## [The problem]
The whole listing is to be written out again exactly; the pictures are not.

## [Input data]
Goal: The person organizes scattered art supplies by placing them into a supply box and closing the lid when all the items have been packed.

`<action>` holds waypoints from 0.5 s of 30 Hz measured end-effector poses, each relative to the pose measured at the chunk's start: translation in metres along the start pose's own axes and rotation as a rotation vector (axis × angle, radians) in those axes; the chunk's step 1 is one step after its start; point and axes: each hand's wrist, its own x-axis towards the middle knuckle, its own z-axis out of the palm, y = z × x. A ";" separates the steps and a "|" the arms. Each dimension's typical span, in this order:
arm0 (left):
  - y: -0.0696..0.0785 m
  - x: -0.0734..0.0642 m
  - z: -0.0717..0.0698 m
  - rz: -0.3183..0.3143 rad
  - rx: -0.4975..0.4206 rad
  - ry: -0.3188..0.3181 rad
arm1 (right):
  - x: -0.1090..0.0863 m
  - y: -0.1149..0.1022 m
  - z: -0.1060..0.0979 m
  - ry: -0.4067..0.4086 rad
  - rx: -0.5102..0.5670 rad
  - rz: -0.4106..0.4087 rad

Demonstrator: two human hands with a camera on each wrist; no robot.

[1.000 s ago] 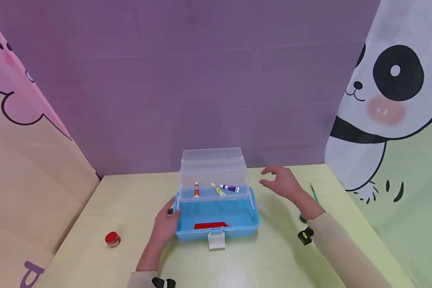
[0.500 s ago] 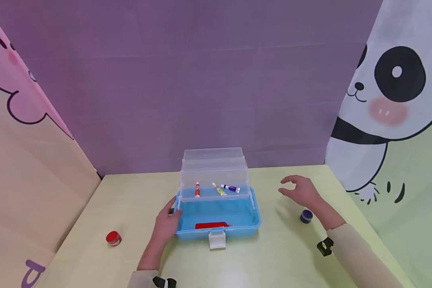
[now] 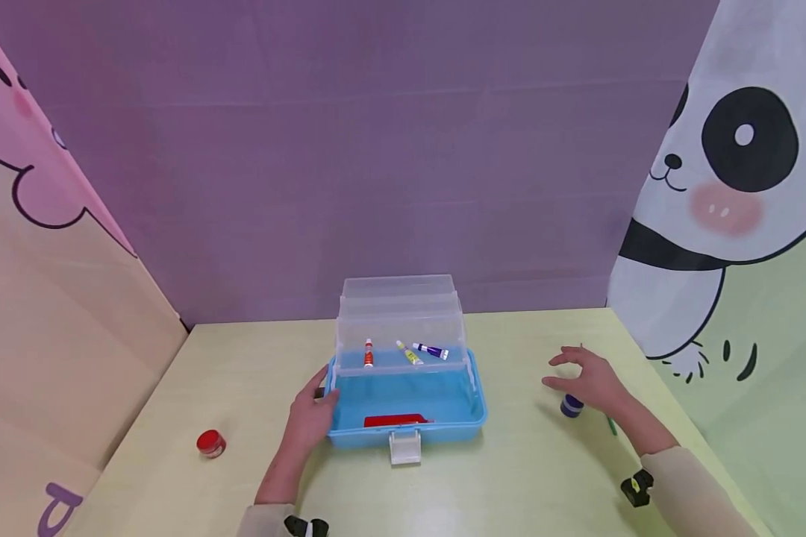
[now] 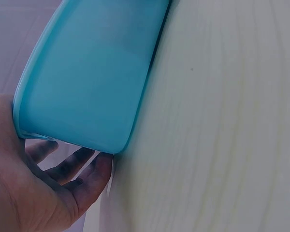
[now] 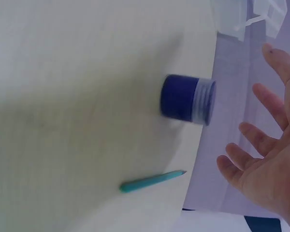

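A light-blue plastic storage box [image 3: 403, 434] with a clear lid [image 3: 399, 287] raised stands mid-table. My left hand [image 3: 312, 414] grips its left end, thumb at the rim, fingers bent against the outer end wall [image 4: 82, 106]. Inside lies a red tube-like item [image 3: 392, 421]. Small paint tubes, red [image 3: 368, 353], yellow [image 3: 410, 353] and purple [image 3: 431, 351], lie toward the back. On the right, my right hand [image 3: 591, 380] hovers with spread fingers and holds nothing. Close under it stands a dark purple-blue jar [image 5: 179, 98]. A green pencil-like stick [image 5: 152, 181] lies beside the jar, mostly hidden by the hand in the head view.
A red-lidded small jar [image 3: 211, 444] stands at the left of the pale wooden table [image 3: 483, 492]. The box's white latch [image 3: 404, 448] hangs down in front. A purple backdrop [image 3: 403, 149] rises behind the table, with printed panels on both sides.
My right hand has moved right and nearer, away from beside the box to above the purple-blue jar. My left hand has stayed on the box's left end.
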 end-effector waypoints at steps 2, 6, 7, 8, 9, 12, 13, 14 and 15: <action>0.000 0.000 0.000 0.006 0.003 0.004 | -0.004 0.006 -0.001 -0.008 0.004 0.003; 0.001 0.000 0.000 0.010 0.003 0.004 | -0.012 0.017 -0.002 -0.002 0.010 -0.017; 0.001 0.000 0.001 0.010 0.003 0.003 | -0.015 0.019 -0.002 0.000 0.013 -0.026; 0.001 0.001 0.001 0.008 0.003 0.002 | -0.017 0.021 -0.003 0.004 0.014 -0.035; 0.001 0.000 0.001 0.007 0.002 0.001 | -0.019 0.023 -0.003 0.007 0.018 -0.043; 0.001 0.000 0.001 0.007 -0.002 0.002 | -0.025 0.029 -0.003 0.010 0.019 -0.053; 0.001 0.001 0.001 0.007 -0.003 0.002 | -0.027 0.031 -0.002 0.008 0.013 -0.053; 0.000 0.001 0.001 0.007 -0.004 0.002 | -0.028 0.033 -0.002 0.008 0.012 -0.053; 0.000 0.001 0.001 0.009 -0.006 0.003 | -0.030 0.036 -0.001 0.009 0.010 -0.052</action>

## [Completed exercise]
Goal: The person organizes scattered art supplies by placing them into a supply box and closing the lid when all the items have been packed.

`<action>` holds waypoints from 0.5 s of 30 Hz measured end-effector poses, each relative to the pose measured at the chunk's start: translation in metres along the start pose's own axes and rotation as a rotation vector (axis × angle, radians) in those axes; the chunk's step 1 is one step after its start; point and axes: each hand's wrist, its own x-axis towards the middle knuckle, its own z-axis out of the palm, y = z × x. A ";" separates the steps and a "|" the arms. Each dimension's typical span, in this order:
arm0 (left):
  - y: -0.0696..0.0785 m
  - x: -0.0734..0.0642 m
  - z: -0.0717..0.0698 m
  - rz: -0.3183..0.3143 rad
  - rx: -0.4975..0.4206 rad
  - ry: -0.3188..0.3181 rad
arm1 (right):
  - x: -0.1090..0.0863 m
  - y: -0.1149..0.1022 m
  - z: -0.1060..0.0979 m
  - ry: -0.4067..0.4086 rad
  - rx: -0.5102..0.5670 rad
  - rz: -0.4106..0.4087 rad

Demonstrator: two human hands with a camera on each wrist; no robot.

[1.000 s ago] 
[0.500 s ago] 
[now] 
[now] 
[now] 

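A light-blue plastic storage box [image 3: 403, 434] with a clear lid [image 3: 399, 287] raised stands mid-table. My left hand [image 3: 312, 414] grips its left end, thumb at the rim, fingers bent against the outer end wall [image 4: 82, 106]. Inside lies a red tube-like item [image 3: 392, 421]. Small paint tubes, red [image 3: 368, 353], yellow [image 3: 410, 353] and purple [image 3: 431, 351], lie toward the back. On the right, my right hand [image 3: 591, 380] hovers with spread fingers and holds nothing. Close under it stands a dark purple-blue jar [image 5: 179, 98]. A green pencil-like stick [image 5: 152, 181] lies beside the jar, mostly hidden by the hand in the head view.
A red-lidded small jar [image 3: 211, 444] stands at the left of the pale wooden table [image 3: 483, 492]. The box's white latch [image 3: 404, 448] hangs down in front. A purple backdrop [image 3: 403, 149] rises behind the table, with printed panels on both sides.
My right hand has moved right and nearer, away from beside the box to above the purple-blue jar. My left hand has stayed on the box's left end.
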 end-effector waypoints at steps 2, 6, 7, 8, 9, 12, 13, 14 and 15: <action>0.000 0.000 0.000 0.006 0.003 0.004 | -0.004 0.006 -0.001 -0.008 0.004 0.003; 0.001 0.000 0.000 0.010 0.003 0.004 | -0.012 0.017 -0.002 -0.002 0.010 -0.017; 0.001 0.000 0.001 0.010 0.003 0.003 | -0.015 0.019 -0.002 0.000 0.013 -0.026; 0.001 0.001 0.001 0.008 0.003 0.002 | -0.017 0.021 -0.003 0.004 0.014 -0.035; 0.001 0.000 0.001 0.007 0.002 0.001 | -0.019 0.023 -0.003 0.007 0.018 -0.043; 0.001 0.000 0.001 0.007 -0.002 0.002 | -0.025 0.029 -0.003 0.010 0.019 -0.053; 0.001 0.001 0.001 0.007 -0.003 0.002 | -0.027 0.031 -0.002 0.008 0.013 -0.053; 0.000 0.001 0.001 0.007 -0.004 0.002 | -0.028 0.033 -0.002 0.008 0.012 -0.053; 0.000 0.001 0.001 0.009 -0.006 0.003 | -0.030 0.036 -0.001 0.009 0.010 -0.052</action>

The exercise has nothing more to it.